Of course, burbot can hardly be called the best product for improving vision. Meanwhile, it also cannot be called food useless to the eyes. In the fish fillet, scientists found many useful minerals and vitamins, including reserves of vitamin A (the one that is found in large quantities in carrots and makes it incredibly useful for the functioning of the eyes).

Bones and teeth

Remember, it has already been said that burbot, like sturgeon, flounder, perch, and indeed any other fish, is one of the best sources of protein. And now it’s worth reminding once again that, in addition to protein, burbot fillet contains calcium, phosphorus, vitamin D and many other nutrients. By acting on the body in a complex, they not only strengthen bone tissue, but also contribute to healthy bone growth. And this is already an extremely important point for children, as well as persons of age who are at risk of developing osteoporosis, arthritis and other diseases of the musculoskeletal system.

For pregnant

Fillet and liver of burbot contain most of the substances that future mothers need. Doctors advise pregnant women to eat fish at least twice a week. This ensures that the body of the expectant mother and her baby receives vital components.

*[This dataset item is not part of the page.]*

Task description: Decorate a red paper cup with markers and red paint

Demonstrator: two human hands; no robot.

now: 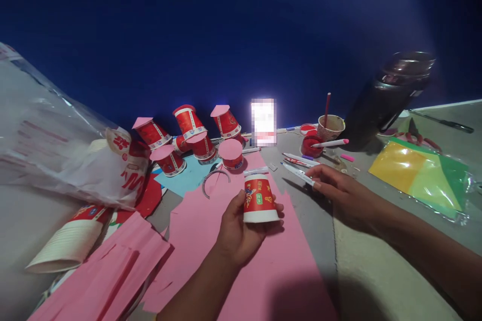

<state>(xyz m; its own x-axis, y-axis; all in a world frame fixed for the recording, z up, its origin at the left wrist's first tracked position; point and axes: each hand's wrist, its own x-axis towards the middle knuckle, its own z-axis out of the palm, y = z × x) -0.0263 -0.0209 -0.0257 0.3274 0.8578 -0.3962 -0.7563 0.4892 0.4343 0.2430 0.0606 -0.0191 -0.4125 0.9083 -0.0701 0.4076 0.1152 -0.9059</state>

Protection against early aging

Minerals and vitamins contained in burbot meat normalize metabolic processes, including those occurring in skin cells. The beneficial mineral and vitamin composition of the fish nourishes skin cells, prevents the appearance of early wrinkles, and relieves acne.

For losing weight

Burbot – a useful component of the diet for people who want to lose weight. This fish belongs to low-calorie protein products, which means it is an ideal ingredient for any protein diet for weight loss. Protein-rich burbot dishes provide a feeling of fullness for a long time, and also supply the body with the necessary minerals, micro, and macro elements.

Burbot in traditional medicine

In addition to being a tasty and nutritious product, burbim in ancient times served as a cure for many diseases. The healing properties of burbot are actually surprising, the ancient healers healed with its help a variety of diseases: from cataracts to alcoholism. Here are some of the most interesting recipes.

Treatment of cataracts

In ancient times, healers took a very fresh liver of burbot (usually from freshly caught fish), cut it into pieces, put it into a glass jar and filled it with water from a spring or melted snow. After that, healers tightly closed the vessel and every day for 7 days exhibited it in the sun. After such procedures, a layer of fat should form on the surface of the mixture. This is the one that must be carefully collected and filtered through gauze folded at least in the 4 layers. It is said that if this fat is instilled into 30 1 days for a drop in the eye, a cataract can be cured.

From alcoholism

With the help of burbot, it was once treated for alcoholism. Healers say that this fish secretes mucus with a special composition. And if a person who abuses alcohol eats baked meat every day, he will get rid of his addiction.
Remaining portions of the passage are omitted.